Luxury Update: Morgan Stanley Still Loves Michael Kors Despite 50% Year-To-Date Decline
- Shares of Michael Kors Holdings Ltd (NYSE: KORS) have lost nearly 50 percent year-to-date.
- A team of Morgan Stanley analysts maintained an Overweight rating and $63 price target on shares of Michael Kors.
- The analysts noted that Michael Kors' approximate $300 average selling price for its handbags offers a level of a protection versus the higher-priced European names.
A team of European, Asian and U.S.-based luxury goods analysts offered a global outlook on the sector. The analysts noted that while there is no "recessionary" scenario, sales of global luxury goods are expected to rise approximately 5 percent through 2019 while luxury makers should see an average 8 percent growth in their earnings per share.
Global luxury makers have seen their sales grow on average by 10 percent over the past year and benefited from an average 16 percent growth in their earnings per share.

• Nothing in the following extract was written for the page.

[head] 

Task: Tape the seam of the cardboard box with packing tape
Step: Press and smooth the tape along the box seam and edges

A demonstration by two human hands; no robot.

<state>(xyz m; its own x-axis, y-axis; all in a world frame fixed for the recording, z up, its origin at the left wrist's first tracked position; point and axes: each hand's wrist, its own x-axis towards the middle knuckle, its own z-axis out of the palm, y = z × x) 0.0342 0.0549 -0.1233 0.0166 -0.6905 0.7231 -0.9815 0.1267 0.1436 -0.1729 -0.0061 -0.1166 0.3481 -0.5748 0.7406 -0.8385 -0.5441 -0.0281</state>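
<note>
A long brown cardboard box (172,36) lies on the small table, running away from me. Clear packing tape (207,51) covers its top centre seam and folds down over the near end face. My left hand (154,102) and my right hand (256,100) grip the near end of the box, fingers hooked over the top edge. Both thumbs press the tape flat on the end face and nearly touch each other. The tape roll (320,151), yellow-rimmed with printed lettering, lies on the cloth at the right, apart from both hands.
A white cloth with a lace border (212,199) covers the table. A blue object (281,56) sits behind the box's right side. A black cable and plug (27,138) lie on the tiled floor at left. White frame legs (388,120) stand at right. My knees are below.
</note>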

The analysts said there will be a "wider divergence" in performance across peers with 2016 earnings per share growth estimates for luxury makers ranging from -6 percent to +15 percent. As such, "there should be winners" and "risks are greatest for brands not embracing change fast enough."
Michael Kors Remains One Of Only Two Overweight Rated Names
Morgan Stanley analysts maintained an Overweight rating and $63 price target on shares of Michael Kors. Shares opened 2015 trading around $75 a share.
The analysts pointed out that Michael Kors' does not operate an international e-commerce website, nor does it ship internationally, thereby limiting price transparency. As such, Michael Kors' regional prices are "relatively similar." In addition, Japan accounts for approximately only 2 percent of sales so if the company were to undertake any price adjustments, it will be immaterial to the P&L line.
The analysts also noted that the "pricing architecture" among the European luxury brands remains "the most vulnerable." However, the analysts stated that U.S. names, particularly Michael Kors, are "less impacted" given the lower average selling prices ($300 average handbag price) versus the more expensive European luxury names.
Note: Shares of European-listed Richemont (owner of Baume et Mercier, Cartier, IWC, among others) were upgraded to Overweight from Equal-weight, making it the only other Overweight name within Morgan Stanley's coverage.
Coach Most At Risk
According to the analysts, Coach Inc (NYSE: COH) faces risk given its "greater" international pricing discrepancies. In fact, prices are approximately 50 percent higher in Japan (12 percent of sales), and 70 percent higher in Hong Kong and Mainland China (14 percent of sales). As such, further pricing pressure for Coach could accelerate in 2016 and 2017 and the brand runs the risk that it may appear to be "overcharging" in certain regions.
Shares of Coach were maintained with an Equal-weight rating and unchanged $27 price target.
Tiffany: One Of The ‘More Protected' Luxury Brands
The analysts stated that Tiffany & Co. (NYSE: TIF) is "one of the more protected" luxury brands given its sustainable pricing strategy. The company has a strategy of pricing its products at only a five to 10 percent premium in Europe (12 percent of sales), 10-15 percent in Asia (24 percent of sales) and 20-35 percent in Japan (13 percent of sales) to largely cover its higher cost of international operations.
The analysts added Tiffany's "minimal" premiums in its international markets offer the company "greater flexibility" to increase its pricing due to unfavorable foreign exchange shifts.